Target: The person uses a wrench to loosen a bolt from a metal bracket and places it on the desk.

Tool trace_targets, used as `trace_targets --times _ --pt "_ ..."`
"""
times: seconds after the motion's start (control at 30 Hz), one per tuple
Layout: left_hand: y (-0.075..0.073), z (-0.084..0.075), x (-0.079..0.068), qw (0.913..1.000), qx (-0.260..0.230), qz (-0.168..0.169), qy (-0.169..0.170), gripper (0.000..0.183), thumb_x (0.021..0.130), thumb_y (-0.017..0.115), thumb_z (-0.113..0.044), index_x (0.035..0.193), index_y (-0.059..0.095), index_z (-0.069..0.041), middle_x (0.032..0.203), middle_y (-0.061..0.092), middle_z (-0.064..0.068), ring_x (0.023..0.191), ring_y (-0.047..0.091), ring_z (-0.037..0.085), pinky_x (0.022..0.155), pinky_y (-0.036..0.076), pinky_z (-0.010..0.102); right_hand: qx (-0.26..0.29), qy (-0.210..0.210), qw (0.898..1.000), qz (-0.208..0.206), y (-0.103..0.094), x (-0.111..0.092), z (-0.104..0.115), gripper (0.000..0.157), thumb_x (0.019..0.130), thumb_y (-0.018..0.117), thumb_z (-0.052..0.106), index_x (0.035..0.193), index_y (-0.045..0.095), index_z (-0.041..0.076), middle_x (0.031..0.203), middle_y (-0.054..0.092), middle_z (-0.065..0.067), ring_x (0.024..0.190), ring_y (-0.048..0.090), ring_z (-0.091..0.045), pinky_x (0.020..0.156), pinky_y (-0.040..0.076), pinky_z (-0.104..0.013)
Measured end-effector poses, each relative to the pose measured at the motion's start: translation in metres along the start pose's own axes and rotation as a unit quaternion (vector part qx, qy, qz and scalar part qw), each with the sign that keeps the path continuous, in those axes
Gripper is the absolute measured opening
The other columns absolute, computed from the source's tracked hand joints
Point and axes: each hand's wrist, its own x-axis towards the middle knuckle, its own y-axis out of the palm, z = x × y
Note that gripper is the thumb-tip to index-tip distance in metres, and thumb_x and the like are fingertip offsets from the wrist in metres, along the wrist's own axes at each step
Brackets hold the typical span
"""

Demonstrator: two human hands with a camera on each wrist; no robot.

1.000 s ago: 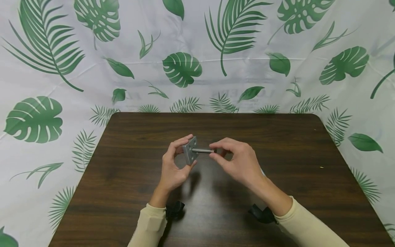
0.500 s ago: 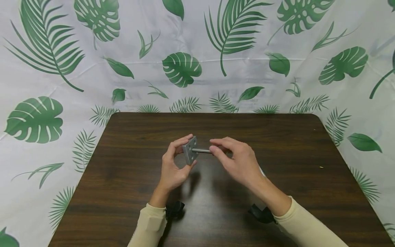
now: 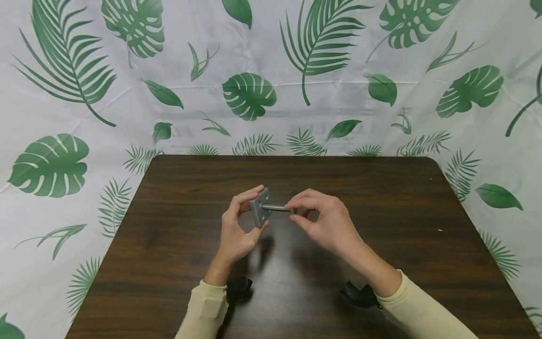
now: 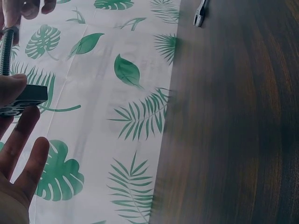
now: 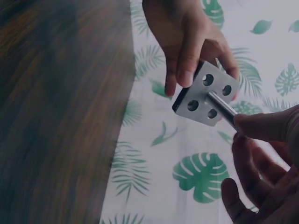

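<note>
My left hand (image 3: 241, 235) holds a square grey metal plate (image 3: 256, 210) by its edges, between thumb and fingers, raised above the table. Several round holes show in the plate (image 5: 198, 108) in the right wrist view. From its middle a threaded rod (image 3: 276, 207) sticks out toward the right. With thumb and fingertips, my right hand (image 3: 332, 221) pinches the rod's far end. In the left wrist view the thread on the rod (image 4: 6, 53) is plain, with a dark nut-like ring (image 4: 13, 33) at that end, partly hidden by fingers.
Both hands are over a dark wood-grain table (image 3: 190, 197). A metal tool end, like a wrench (image 4: 200, 16), lies on it in the left wrist view. A small yellow speck (image 3: 440, 230) lies at right. A leaf-print sheet (image 3: 330, 108) hangs behind.
My right thumb and fingers shift at the rod's end: thumb forward over it half a second ago, now drawn back with the end showing again. My left hand and the plate stay nearly still.
</note>
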Motion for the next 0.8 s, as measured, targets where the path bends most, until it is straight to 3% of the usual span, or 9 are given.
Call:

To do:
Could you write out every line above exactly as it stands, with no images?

Exercise answer:
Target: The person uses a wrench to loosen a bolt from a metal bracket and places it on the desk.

Tool trace_targets, used as `trace_targets --times _ --pt "_ ..."`
"""
times: seconds after the motion's start (control at 30 Hz), one per tuple
Layout: left_hand: y (-0.075..0.073), z (-0.084..0.075), x (-0.079..0.068), qw (0.913..1.000), qx (-0.260..0.230), qz (-0.168..0.169), qy (-0.169..0.170), gripper (0.000..0.183), thumb_x (0.021..0.130), thumb_y (-0.017..0.115), thumb_z (-0.113..0.044), index_x (0.035..0.193), index_y (-0.059..0.095), index_z (-0.069..0.041), middle_x (0.032..0.203), middle_y (-0.061..0.092), middle_z (-0.064..0.068), ring_x (0.023..0.191), ring_y (-0.047..0.091), ring_z (-0.037..0.085), pinky_x (0.022..0.155), pinky_y (-0.036..0.076), pinky_z (-0.010..0.102); right_hand: qx (-0.26..0.29), qy (-0.210..0.210), qw (0.898..1.000), qz (-0.208..0.206), y (-0.103..0.094), x (-0.111..0.092), z (-0.104..0.115), gripper (0.000..0.157), thumb_x (0.019..0.130), thumb_y (-0.018..0.117), thumb_z (-0.052..0.106), index_x (0.035..0.193), index_y (-0.045..0.095), index_z (-0.041..0.076), middle_x (0.031..0.203), middle_y (-0.054..0.092), middle_z (-0.065..0.067), ring_x (0.024..0.190), ring_y (-0.048..0.090), ring_z (-0.091..0.045), pinky_x (0.020..0.156), pinky_y (-0.040..0.076), pinky_z (-0.104..0.013)
Measured end-effector poses, each relative to the pose measured at the motion's start: translation in metres along the start pose's own axes and rotation as a unit quaternion (vector part qx, qy, qz and scalar part qw), each with the sign that keeps the path continuous, in those axes
Gripper is the absolute measured opening
The other columns absolute, computed from the source's tracked hand joints
Point and axes: each hand's wrist, its own x-axis towards the middle knuckle, its own y-axis out of the palm, z = x × y
Note that gripper is the thumb-tip to index-tip distance in metres, and thumb_x and the like are fingertip offsets from the wrist in metres, along the wrist's own axes at each step
Brackets hold the typical span
"""

Demonstrator: two human hands with a camera on each wrist; no robot.

1.000 s ago: 
0.500 s ago: 
now: 
now: 
now: 

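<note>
My left hand (image 3: 241, 235) holds a square grey metal plate (image 3: 256, 210) by its edges, between thumb and fingers, raised above the table. Several round holes show in the plate (image 5: 198, 108) in the right wrist view. From its middle a threaded rod (image 3: 276, 207) sticks out toward the right. With thumb and fingertips, my right hand (image 3: 332, 221) pinches the rod's far end. In the left wrist view the thread on the rod (image 4: 6, 53) is plain, with a dark nut-like ring (image 4: 13, 33) at that end, partly hidden by fingers.
Both hands are over a dark wood-grain table (image 3: 190, 197). A metal tool end, like a wrench (image 4: 200, 16), lies on it in the left wrist view. A small yellow speck (image 3: 440, 230) lies at right. A leaf-print sheet (image 3: 330, 108) hangs behind.
My right thumb and fingers shift at the rod's end: thumb forward over it half a second ago, now drawn back with the end showing again. My left hand and the plate stay nearly still.
</note>
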Motion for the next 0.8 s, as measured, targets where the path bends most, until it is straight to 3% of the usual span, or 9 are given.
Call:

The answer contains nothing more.